Interesting copy. If you replaced "Dropbox" in that sentence with Facebook, it would work just as well.

Maybe that's Dropbox's endgame? An emphasis on "moments" rather than "files"?




Some time ago, Dropbox offered me up to 3GB more free storage if I just turned on "auto uploading" for photos from my Android phone to my Dropbox folder. "Hey, free storage? OK."

I don't use Dropbox consciously - not daily, not weekly, not monthly - but I upload my photos to it automatically in exchange for more storage in case I one day need it. Like a backup service I don't actually have to visit except in emergency.

Not sure there is a lot of value in me for Dropbox, but they do get to make outrageous claims about 1B daily uploads, which includes every photo I've ever taken with my cell phone.

I wonder how many files are uploaded where people consciously uploaded to Dropbox.


I'm curious about the accuracy of the statement. That implication is people intentionally upload/share over a billion files every day?

Given that dropbox is more of a sync service, I'm curious if that number more accurately reflects the number of files shared total or perhaps the number of sync events that occurred?

If people are actually uploading & sharing >1B files every day, Dropbox is immensely bigger than I had thought. Instagram, for example, sees 40M photo uploads per day.

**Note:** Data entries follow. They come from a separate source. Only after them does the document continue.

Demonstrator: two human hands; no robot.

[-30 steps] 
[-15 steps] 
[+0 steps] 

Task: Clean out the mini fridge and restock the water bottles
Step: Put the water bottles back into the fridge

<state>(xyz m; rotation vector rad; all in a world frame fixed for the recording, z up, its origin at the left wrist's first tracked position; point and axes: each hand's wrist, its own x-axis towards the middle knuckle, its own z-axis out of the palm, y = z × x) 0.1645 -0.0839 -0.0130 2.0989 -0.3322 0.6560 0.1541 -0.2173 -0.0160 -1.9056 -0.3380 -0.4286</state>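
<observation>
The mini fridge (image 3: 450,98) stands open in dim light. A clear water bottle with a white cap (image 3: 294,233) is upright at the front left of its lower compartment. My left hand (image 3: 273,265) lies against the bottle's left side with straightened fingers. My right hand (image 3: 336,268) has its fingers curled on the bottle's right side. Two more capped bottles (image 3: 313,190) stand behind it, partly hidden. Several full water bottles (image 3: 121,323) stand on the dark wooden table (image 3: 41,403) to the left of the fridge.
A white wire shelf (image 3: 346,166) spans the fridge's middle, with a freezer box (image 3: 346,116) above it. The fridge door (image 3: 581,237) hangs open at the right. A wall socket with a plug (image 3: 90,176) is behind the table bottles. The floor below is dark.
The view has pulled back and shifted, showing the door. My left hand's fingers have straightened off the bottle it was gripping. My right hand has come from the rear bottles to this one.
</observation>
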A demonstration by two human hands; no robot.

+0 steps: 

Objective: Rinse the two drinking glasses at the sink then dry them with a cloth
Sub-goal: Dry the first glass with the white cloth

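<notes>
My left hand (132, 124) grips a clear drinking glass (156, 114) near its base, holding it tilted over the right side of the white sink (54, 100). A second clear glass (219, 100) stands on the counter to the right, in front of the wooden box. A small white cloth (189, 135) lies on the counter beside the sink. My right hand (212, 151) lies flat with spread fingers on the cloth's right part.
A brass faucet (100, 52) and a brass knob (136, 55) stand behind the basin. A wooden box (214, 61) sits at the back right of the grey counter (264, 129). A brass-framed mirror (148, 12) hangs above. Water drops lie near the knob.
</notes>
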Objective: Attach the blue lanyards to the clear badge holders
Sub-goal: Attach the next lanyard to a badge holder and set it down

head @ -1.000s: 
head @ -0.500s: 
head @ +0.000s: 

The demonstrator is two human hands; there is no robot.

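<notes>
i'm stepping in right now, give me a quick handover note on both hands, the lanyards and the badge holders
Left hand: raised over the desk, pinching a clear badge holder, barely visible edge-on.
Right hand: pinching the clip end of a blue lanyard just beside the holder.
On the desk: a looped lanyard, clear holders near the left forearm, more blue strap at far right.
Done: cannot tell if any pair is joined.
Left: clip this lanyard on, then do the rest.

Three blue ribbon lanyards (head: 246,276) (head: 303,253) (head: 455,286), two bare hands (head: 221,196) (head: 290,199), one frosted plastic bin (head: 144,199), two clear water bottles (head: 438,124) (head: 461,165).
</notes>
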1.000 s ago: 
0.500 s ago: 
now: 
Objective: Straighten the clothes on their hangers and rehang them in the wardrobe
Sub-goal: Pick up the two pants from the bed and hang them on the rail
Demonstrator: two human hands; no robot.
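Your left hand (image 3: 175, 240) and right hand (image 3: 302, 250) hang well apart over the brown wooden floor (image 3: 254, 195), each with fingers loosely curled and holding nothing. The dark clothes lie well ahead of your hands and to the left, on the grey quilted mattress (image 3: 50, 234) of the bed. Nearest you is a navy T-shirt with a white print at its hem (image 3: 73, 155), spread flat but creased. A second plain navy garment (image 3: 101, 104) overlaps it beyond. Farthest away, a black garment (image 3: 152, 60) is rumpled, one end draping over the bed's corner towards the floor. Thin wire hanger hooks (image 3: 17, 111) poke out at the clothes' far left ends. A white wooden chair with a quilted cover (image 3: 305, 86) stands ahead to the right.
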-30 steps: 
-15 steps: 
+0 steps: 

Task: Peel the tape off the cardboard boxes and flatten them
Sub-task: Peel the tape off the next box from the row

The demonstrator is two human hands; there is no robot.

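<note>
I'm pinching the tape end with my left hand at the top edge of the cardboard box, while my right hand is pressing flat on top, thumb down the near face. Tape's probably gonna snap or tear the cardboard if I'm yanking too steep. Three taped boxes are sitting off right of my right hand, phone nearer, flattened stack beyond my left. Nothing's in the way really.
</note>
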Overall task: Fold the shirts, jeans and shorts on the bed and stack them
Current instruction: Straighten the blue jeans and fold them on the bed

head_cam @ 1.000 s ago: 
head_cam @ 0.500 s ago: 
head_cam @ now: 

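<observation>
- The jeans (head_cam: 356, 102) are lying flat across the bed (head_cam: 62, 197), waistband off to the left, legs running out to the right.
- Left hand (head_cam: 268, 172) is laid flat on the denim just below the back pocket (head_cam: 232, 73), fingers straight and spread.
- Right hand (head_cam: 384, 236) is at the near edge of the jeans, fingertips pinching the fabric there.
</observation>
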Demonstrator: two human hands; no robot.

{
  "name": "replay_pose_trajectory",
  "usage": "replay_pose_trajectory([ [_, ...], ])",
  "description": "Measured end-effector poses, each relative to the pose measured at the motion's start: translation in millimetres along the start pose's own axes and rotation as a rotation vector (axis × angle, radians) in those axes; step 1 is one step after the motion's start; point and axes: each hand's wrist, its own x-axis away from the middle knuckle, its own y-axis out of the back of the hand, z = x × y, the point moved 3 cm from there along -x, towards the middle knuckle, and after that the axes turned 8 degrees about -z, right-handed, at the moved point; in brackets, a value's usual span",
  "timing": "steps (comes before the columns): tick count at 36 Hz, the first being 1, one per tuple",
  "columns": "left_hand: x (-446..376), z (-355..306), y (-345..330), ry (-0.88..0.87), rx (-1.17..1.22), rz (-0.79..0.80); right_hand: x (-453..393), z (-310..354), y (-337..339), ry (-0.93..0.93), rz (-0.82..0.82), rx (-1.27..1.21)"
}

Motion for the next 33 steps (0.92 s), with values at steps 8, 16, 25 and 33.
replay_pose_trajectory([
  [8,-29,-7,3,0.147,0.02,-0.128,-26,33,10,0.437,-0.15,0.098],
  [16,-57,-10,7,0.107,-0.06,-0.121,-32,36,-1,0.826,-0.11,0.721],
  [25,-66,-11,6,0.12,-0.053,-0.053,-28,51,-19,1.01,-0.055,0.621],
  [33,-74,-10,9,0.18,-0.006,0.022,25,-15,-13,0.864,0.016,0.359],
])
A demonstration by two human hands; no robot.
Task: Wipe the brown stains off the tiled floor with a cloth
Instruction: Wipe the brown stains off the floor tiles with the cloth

That doesn't seem unreasonable at all. There are plenty of power users like myself who do pretty much everything in Dropbox, and there are also plenty of tiny little files created every day that can count towards that.

For example, deep down in my Dropbox I have a Code directory, which has plenty of other folders for most of the personal projects I work on. If I create a rails project, that puts in a bunch of basic files which can easily count for 100. I initialize a git repository on there and that can generate a few hundred more files. All of those add up quickly.

Here's the results of a few commands showcasing the size of my personal dropbox, and I'm sure there are other power users who are similar to me.

ls -aR Dropbox | wc -l

74397

du -sh Dropbox

32G (Just to note, .dropbox.cache accounts for 10G)


Right, so it's the latter -- People are using dropbox as an automated rsync. Which is fine.

It's just fundamentally different than people sharing over a billion memories and moments each day, I'd argue their tagline is very misleading.


Their tagline does say "create" rather than "share".


Well, people don't Instagram entire project directory trees with months or years of cruft, but they will stick those in their Dropbox. I would kind of expect Dropbox to boast much higher numbers.


The future should be a 'cloud' that is basically just storage with a bunch of specially handling for specific instances (e.g. DropBox is online storage, but you can use it to share your photos). Hopefully this will be standardized in a way that doesn't funnel everyone to a specific provider.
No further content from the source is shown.